> _THE PROBLEM_
Find the string "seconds" in the listing and report every line that has it.
----- EXERCISE DATA
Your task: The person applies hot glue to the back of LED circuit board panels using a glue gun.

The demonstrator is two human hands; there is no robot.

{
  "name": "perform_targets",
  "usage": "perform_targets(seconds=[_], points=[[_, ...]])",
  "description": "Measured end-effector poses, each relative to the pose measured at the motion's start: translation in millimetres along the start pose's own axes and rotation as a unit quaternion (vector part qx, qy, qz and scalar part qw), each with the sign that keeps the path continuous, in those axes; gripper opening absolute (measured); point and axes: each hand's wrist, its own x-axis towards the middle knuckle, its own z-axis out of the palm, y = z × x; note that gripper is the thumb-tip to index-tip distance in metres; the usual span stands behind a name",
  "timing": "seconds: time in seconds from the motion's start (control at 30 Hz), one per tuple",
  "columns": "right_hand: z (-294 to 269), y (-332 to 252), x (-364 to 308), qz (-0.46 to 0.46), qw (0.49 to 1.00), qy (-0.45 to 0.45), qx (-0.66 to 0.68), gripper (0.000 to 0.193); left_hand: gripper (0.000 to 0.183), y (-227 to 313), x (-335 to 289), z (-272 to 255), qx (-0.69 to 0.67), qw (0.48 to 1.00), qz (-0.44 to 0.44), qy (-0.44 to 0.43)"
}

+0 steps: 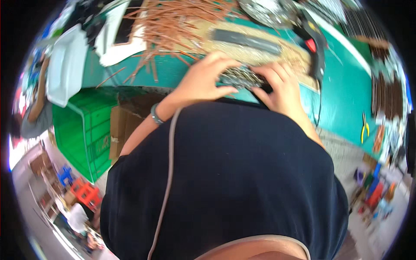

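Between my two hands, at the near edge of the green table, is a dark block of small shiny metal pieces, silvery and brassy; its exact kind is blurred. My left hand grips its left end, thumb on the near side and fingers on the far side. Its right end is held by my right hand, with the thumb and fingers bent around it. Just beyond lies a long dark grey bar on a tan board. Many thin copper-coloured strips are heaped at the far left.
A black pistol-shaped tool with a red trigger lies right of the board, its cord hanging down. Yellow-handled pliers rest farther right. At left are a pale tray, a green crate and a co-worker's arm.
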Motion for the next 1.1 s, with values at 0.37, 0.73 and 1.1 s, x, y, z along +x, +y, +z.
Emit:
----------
> _EXERCISE ANSWER_
  "usage": "perform_targets(seconds=[_], points=[[_, ...]])",
  "timing": "seconds: time in seconds from the motion's start (control at 30 Hz), one per tuple",

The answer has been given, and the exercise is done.